I have to be careful about how I express this.  The last time I spoke about the importance of dressing appropriately – guess what!  It was for parashat Tetzaveh last year! – some of my students took it to heart and showed up in dark suits the next week.  I had to explain to the Board of Management why we had a row of individuals dressed like gangsters, in shule.  So let me be clear about this; I am not expressing anything close to an expectation that anybody hearing this will go out and buy an expensive new suit of clothes for attending shule!  Not that you’ll be turned away if you do.  But you also won’t be turned away if you don’t.
Someday, we won’t be meeting to pray in a community centre meeting room with a dry erase board and a projection screen behind me.  And we’ll have more than 30 or so people in the room.  And then the informal ethic that we’ve adopted will no longer seem most appropriate.  And I’ll probably go back to wearing my formal robes, or at least a suit and tie.  And believe me, I’ll miss dressing casually on Friday nights.

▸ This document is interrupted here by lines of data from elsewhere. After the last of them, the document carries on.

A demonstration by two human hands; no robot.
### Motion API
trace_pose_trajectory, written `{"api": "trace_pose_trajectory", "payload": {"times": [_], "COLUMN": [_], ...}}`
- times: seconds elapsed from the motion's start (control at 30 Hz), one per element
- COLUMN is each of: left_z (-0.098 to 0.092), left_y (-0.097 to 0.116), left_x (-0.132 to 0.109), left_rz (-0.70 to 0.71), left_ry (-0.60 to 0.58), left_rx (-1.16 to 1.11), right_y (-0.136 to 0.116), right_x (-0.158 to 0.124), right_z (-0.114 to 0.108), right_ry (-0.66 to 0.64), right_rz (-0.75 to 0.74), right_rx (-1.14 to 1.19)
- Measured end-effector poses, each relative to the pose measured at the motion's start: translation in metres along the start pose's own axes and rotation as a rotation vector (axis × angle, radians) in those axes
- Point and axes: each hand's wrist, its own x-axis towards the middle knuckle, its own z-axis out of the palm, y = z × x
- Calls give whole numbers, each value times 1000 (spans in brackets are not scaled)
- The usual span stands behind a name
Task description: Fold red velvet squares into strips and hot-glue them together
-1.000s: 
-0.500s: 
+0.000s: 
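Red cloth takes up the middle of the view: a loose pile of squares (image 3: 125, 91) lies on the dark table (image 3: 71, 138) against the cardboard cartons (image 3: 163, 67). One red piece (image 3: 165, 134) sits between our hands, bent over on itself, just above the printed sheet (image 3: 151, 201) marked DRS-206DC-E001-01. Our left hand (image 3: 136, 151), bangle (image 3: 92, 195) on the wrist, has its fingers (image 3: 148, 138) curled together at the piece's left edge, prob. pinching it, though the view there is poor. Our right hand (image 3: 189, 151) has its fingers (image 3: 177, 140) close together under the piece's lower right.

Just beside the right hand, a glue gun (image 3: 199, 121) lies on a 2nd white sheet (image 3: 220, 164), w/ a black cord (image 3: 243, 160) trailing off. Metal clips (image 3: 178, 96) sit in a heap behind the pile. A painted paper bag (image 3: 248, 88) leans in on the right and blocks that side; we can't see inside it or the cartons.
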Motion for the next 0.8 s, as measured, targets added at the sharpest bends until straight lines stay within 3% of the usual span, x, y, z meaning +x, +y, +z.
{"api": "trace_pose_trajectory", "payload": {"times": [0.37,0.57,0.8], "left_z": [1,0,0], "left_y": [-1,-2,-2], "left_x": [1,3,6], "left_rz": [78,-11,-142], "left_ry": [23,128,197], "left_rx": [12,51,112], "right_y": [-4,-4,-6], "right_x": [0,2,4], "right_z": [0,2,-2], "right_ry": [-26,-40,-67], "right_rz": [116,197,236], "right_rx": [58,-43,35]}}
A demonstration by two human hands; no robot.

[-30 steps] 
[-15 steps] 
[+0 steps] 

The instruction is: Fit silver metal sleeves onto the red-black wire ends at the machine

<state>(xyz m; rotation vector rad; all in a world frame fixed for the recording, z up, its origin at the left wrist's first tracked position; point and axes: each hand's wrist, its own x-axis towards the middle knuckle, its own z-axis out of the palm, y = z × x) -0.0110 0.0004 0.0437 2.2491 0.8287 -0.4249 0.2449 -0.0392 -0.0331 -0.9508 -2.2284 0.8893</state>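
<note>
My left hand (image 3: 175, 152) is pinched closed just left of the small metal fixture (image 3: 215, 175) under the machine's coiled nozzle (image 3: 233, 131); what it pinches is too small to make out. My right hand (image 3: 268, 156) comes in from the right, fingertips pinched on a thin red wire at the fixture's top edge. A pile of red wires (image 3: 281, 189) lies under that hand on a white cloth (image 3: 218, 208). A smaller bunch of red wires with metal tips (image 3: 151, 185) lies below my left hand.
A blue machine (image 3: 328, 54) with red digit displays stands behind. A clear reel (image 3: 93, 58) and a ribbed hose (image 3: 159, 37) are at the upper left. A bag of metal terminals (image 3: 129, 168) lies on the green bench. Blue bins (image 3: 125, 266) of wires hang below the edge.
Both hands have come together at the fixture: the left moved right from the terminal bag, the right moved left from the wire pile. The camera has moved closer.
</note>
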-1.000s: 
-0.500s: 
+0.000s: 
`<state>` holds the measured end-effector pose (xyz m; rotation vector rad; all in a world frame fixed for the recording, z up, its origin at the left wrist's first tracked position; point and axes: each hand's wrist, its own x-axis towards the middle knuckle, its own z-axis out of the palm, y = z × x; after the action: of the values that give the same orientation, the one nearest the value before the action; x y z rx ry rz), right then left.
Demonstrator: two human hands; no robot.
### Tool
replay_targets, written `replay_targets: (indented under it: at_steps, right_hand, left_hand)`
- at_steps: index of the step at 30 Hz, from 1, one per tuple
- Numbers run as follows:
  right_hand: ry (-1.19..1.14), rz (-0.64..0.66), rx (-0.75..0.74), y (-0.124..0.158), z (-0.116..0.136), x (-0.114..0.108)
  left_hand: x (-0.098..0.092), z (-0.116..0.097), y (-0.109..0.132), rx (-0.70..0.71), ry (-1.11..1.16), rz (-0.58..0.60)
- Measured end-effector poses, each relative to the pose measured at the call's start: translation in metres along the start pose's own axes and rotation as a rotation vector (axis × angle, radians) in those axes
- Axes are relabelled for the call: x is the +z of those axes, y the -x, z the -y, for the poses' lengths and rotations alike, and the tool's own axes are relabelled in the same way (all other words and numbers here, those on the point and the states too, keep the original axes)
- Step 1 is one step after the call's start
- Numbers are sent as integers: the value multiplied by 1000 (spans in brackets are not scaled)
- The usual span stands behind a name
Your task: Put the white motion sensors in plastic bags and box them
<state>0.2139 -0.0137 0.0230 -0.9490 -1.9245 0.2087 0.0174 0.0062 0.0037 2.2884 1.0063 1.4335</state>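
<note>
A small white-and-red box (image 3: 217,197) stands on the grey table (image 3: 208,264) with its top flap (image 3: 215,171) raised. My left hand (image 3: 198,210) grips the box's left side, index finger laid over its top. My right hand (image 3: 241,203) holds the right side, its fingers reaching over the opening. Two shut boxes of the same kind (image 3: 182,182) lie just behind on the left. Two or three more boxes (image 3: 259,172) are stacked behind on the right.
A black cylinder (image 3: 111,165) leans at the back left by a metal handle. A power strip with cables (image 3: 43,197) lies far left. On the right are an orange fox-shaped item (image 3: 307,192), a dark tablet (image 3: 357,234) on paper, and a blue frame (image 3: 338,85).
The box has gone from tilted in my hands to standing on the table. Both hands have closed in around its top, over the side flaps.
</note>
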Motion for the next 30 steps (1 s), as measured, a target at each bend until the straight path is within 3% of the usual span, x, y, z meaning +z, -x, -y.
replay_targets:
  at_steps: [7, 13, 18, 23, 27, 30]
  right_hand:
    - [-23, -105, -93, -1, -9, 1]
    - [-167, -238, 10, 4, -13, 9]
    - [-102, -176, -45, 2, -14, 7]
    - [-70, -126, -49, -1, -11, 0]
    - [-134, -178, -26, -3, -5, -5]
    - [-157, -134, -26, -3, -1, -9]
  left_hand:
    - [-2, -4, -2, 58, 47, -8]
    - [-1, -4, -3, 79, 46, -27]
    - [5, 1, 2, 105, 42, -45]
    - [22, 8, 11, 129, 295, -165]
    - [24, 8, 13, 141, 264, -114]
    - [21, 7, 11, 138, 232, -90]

          But in the meantime, I think we’ve all been around long enough, and seen and experienced enough, to understand clearly why the vestments of the Priests mattered to a people wandering in the desert.  And to the Deity.  And to the Priests themselves.  It mattered for the same reason that it matters how we dress for a job interview.  Or a wedding.  Or our kid’s graduation.  Or a friend’s funeral.  It matters to those who see us. And it matters to us.  The two feed off one another.

Joseph Merrick found that clothes make the man.  As did the Priests of ancient Israel.  It’s something that we all know and understand, even if we occasionally rebel against it.  Shabbat shalom.